Economía

Bergoeing apuesta por una recuperación económica: “No veo por qué no podemos imaginar un Chile creciendo al 4%”

POR María Alejandra Gallardo Contreras |

El economista y expresidente del Consejo Nacional de Evaluación y Productividad sostuvo que las señales de inversión han mejorado durante los últimos meses y afirmó que, si prosperan las medidas orientadas a impulsar la actividad económica, Chile podría recuperar tasas de crecimiento cercanas al 4% en los próximos años.

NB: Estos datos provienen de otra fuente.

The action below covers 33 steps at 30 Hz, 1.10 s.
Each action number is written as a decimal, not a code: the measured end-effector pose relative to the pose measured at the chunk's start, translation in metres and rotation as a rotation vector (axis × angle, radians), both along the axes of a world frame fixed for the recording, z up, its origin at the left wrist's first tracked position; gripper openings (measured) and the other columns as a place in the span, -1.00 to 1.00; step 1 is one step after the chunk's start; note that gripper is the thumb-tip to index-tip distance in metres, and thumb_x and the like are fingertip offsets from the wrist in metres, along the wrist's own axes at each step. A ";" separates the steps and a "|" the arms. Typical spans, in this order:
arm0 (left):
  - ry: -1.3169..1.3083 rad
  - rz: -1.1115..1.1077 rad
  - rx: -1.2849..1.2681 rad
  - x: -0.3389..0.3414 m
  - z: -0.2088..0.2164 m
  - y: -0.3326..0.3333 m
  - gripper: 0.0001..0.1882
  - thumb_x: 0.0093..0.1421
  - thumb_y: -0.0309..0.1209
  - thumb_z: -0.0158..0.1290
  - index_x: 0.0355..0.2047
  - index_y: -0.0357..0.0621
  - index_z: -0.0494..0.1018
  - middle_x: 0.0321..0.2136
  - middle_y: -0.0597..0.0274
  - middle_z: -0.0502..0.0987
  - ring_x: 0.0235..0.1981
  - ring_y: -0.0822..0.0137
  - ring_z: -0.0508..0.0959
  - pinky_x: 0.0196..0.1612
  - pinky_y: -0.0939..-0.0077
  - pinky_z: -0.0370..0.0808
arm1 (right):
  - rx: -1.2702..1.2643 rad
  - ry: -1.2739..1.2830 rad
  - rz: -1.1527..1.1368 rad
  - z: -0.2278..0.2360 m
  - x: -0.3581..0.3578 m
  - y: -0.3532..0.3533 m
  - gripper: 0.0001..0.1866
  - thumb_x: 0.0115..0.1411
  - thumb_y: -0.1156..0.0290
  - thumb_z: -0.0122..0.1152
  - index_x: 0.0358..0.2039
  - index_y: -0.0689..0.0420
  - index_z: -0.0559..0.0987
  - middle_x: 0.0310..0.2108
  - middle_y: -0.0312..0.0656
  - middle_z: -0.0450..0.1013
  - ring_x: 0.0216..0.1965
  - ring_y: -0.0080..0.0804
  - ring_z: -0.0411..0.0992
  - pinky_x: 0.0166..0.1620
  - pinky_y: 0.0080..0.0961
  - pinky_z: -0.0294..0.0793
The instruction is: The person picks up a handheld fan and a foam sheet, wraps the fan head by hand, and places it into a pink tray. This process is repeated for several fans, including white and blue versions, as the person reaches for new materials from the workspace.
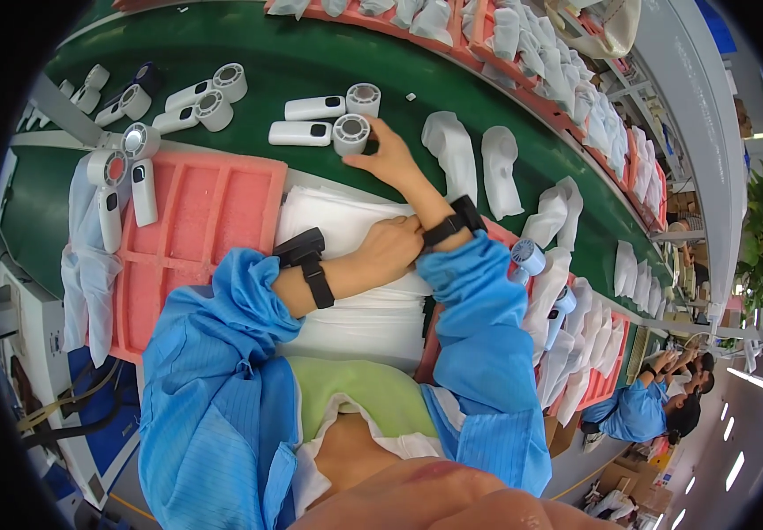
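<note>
My right hand (388,157) reaches over the green belt, thumb and fingers curved round the round head of a white handheld fan (302,133). Just behind that one lies a second white handheld fan (315,108). Below, my left hand (383,252) rests closed on a stack of thin white bags (355,327), its fingertips bunched beside my right wrist. Whether it pinches a bag is hidden.
A pink divided tray (196,221) sits to the left, two fans on its corner. More fans (194,115) lie farther left on the green belt (249,53). Bagged fans (452,155) stand to the right; pink trays of wrapped pieces (567,79) line the far side. People work at far right.
</note>
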<state>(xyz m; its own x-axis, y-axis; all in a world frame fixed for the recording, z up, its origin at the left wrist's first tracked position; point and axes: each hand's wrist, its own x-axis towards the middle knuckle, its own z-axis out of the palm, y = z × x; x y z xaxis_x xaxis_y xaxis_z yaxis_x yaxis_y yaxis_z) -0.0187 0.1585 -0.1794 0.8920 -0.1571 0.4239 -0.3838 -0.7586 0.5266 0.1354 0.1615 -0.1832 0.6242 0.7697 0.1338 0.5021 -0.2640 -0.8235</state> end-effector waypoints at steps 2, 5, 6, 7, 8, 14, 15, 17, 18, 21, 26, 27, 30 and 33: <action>-0.009 0.018 -0.023 0.002 -0.002 0.001 -0.75 -0.14 -0.36 0.29 -0.45 -0.16 0.50 -0.36 0.12 0.46 -0.31 0.11 0.52 -0.29 0.28 0.48 | 0.026 0.060 0.052 -0.001 0.004 0.005 -0.26 -0.23 0.34 0.52 0.04 0.17 0.46 -0.14 -0.12 0.49 -0.10 -0.31 0.48 -0.17 -0.48 0.51; -0.009 0.054 -0.067 -0.002 -0.006 0.001 -0.82 -0.06 -0.40 0.23 -0.43 -0.14 0.50 -0.35 0.16 0.47 -0.34 0.11 0.52 -0.33 0.27 0.48 | -0.102 0.201 0.054 0.018 -0.008 0.003 -0.27 -0.28 0.32 0.53 -0.03 0.19 0.46 -0.21 -0.16 0.50 -0.21 -0.39 0.48 -0.18 -0.49 0.48; 0.026 0.041 -0.076 -0.002 -0.004 0.002 -0.83 -0.06 -0.41 0.23 -0.44 -0.15 0.51 -0.36 0.16 0.48 -0.35 0.10 0.53 -0.33 0.28 0.48 | -0.107 0.205 0.046 0.026 -0.010 -0.003 -0.27 -0.28 0.32 0.53 -0.03 0.19 0.46 -0.21 -0.16 0.50 -0.21 -0.39 0.48 -0.18 -0.49 0.48; 0.060 0.026 -0.084 -0.001 -0.002 0.003 -0.84 -0.06 -0.43 0.22 -0.44 -0.17 0.51 -0.37 0.16 0.49 -0.36 0.10 0.53 -0.34 0.29 0.48 | -0.031 0.134 -0.003 0.038 -0.011 -0.015 -0.31 -0.27 0.36 0.53 -0.06 0.21 0.47 -0.23 -0.18 0.49 -0.25 -0.43 0.46 -0.19 -0.51 0.46; 0.086 0.006 -0.092 0.002 0.004 0.004 -0.84 -0.06 -0.44 0.21 -0.44 -0.18 0.52 -0.38 0.17 0.51 -0.37 0.09 0.53 -0.34 0.30 0.49 | 0.044 0.052 -0.056 0.056 -0.011 -0.029 -0.36 -0.25 0.40 0.54 -0.10 0.23 0.48 -0.25 -0.21 0.48 -0.29 -0.48 0.43 -0.19 -0.53 0.45; 0.359 -0.079 -0.400 0.015 0.034 0.048 -0.85 0.03 -0.43 0.21 -0.42 -0.24 0.54 -0.46 0.19 0.53 -0.47 0.25 0.53 -0.37 0.45 0.47 | 0.147 -0.110 -0.334 0.172 -0.034 -0.129 -0.33 -0.27 0.25 0.46 -0.12 0.24 0.42 -0.30 -0.25 0.44 -0.28 -0.50 0.42 -0.16 -0.56 0.40; 0.346 -0.102 -0.484 0.018 0.040 0.056 -0.85 0.06 -0.42 0.21 -0.40 -0.25 0.54 -0.47 0.22 0.54 -0.48 0.31 0.52 -0.38 0.50 0.46 | 0.165 -0.072 -0.332 0.184 -0.037 -0.150 -0.32 -0.27 0.26 0.44 -0.11 0.24 0.41 -0.27 -0.24 0.43 -0.27 -0.50 0.41 -0.15 -0.56 0.40; 0.334 -0.128 -0.561 0.021 0.050 0.068 -0.84 0.10 -0.41 0.20 -0.38 -0.25 0.54 -0.48 0.24 0.54 -0.49 0.37 0.52 -0.39 0.54 0.45 | 0.189 -0.034 -0.334 0.194 -0.043 -0.174 -0.32 -0.27 0.27 0.42 -0.10 0.25 0.39 -0.24 -0.22 0.43 -0.26 -0.50 0.41 -0.14 -0.56 0.39; 0.313 -0.129 -0.648 0.021 0.053 0.072 -0.85 0.11 -0.40 0.20 -0.37 -0.23 0.55 -0.51 0.26 0.55 -0.52 0.41 0.51 -0.43 0.55 0.43 | 0.246 -0.012 -0.266 0.196 -0.046 -0.181 -0.35 -0.28 0.33 0.40 -0.12 0.23 0.40 -0.22 -0.21 0.43 -0.25 -0.50 0.41 -0.14 -0.56 0.39; 0.267 -0.130 -0.817 0.020 0.069 0.082 -0.86 0.11 -0.39 0.19 -0.37 -0.19 0.57 -0.57 0.30 0.56 -0.57 0.48 0.50 -0.51 0.58 0.39 | 0.364 0.028 -0.129 0.199 -0.052 -0.184 -0.41 -0.31 0.45 0.37 -0.16 0.19 0.41 -0.19 -0.18 0.42 -0.23 -0.49 0.42 -0.12 -0.57 0.40; 0.280 -0.103 -1.242 0.002 0.098 0.083 -0.85 0.18 -0.40 0.17 -0.35 -0.25 0.54 -0.45 0.36 0.57 -0.48 0.54 0.48 -0.41 0.65 0.39 | 0.277 0.152 0.058 0.176 -0.062 -0.136 -0.32 -0.33 0.43 0.40 -0.09 0.22 0.40 -0.12 -0.16 0.38 -0.14 -0.44 0.39 -0.08 -0.50 0.37; 0.212 -0.101 -1.352 0.000 0.103 0.081 -0.84 0.20 -0.40 0.16 -0.34 -0.26 0.54 -0.42 0.35 0.57 -0.46 0.54 0.47 -0.38 0.64 0.39 | 0.204 0.086 0.049 0.171 -0.064 -0.126 -0.25 -0.33 0.39 0.43 -0.03 0.26 0.39 -0.13 -0.14 0.37 -0.14 -0.38 0.38 -0.09 -0.45 0.37; 0.158 -0.112 -1.524 -0.003 0.108 0.082 -0.85 0.22 -0.42 0.14 -0.32 -0.28 0.53 -0.36 0.34 0.57 -0.43 0.53 0.48 -0.33 0.62 0.40 | 0.113 -0.220 0.092 0.156 -0.070 -0.101 -0.19 -0.30 0.44 0.44 0.06 0.24 0.38 -0.13 -0.12 0.36 -0.12 -0.30 0.38 -0.10 -0.43 0.39; 0.194 -0.147 -1.654 -0.007 0.109 0.082 -0.87 0.24 -0.45 0.10 -0.31 -0.29 0.52 -0.31 0.33 0.57 -0.40 0.52 0.48 -0.29 0.60 0.41 | 0.044 -0.396 0.053 0.146 -0.085 -0.085 -0.15 -0.27 0.48 0.43 0.14 0.21 0.36 -0.13 -0.10 0.34 -0.11 -0.22 0.38 -0.10 -0.42 0.41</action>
<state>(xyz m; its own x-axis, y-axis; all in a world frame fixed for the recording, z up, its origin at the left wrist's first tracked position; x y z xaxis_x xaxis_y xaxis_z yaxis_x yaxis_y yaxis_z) -0.0259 0.2409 -0.0702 0.9669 0.2348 0.0997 -0.2339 0.6596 0.7143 0.0503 0.0766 -0.0372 0.4773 0.7878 0.3893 0.7949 -0.1982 -0.5735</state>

En conversación con Mercado Central de Radio Pauta, el economista Rafael Bergoeing analizó las nuevas proyecciones del Banco Central contenidas en el Informe de Política Monetaria (IPoM), que volvió a recortar las expectativas de crecimiento para este año.

Pese a ello, planteó que existen elementos que permiten mirar con mayor optimismo el desempeño de la economía chilena en los próximos años.

Inversión y confianza: las señales que alimentan el optimismo económico

El académico señaló que los datos de actividad han sido más débiles de lo esperado durante los primeros meses de 2026, pero advirtió que las cifras de corto plazo no necesariamente reflejan la tendencia que podría consolidarse más adelante.

A su juicio, las señales provenientes de los mercados financieros y de la inversión muestran un escenario más favorable.

Destacó la aprobación y liberación de grandes proyectos de inversión, así como el aumento de iniciativas inscritas en el catastro de bienes de capital, considerado uno de los principales indicadores adelantados de actividad.

La confianza y la estabilidad como motores de una nueva etapa de crecimiento

En ese contexto, afirmó que las medidas impulsadas para incentivar la inversión podrían comenzar a reflejarse en la economía dentro de los próximos trimestres. “No veo por qué no podemos de verdad, en este escenario, imaginar un Chile creciendo al 4%”, sostuvo.

Bergoeing indicó que el principal desafío para recuperar el dinamismo económico pasa por reconstruir la confianza y reducir la incertidumbre que, a su juicio, ha afectado al país durante la última década.

“Lo que ha habido es un escenario de castigo por algunas malas decisiones, pero sobre todo por incertidumbre”, afirmó.

El economista argumentó que las decisiones de inversión requieren horizontes de largo plazo y reglas estables, por lo que la predictibilidad sigue siendo un factor clave para acelerar el crecimiento.

En esa línea, recordó una de las características que históricamente diferenciaron a Chile dentro de la región. “Chile se diferenció de América Latina porque era el único país de verdad aburrido en la región”, señaló, en alusión a la estabilidad institucional y económica que, según explicó, favorecía la llegada de inversiones y la planificación de proyectos de largo plazo.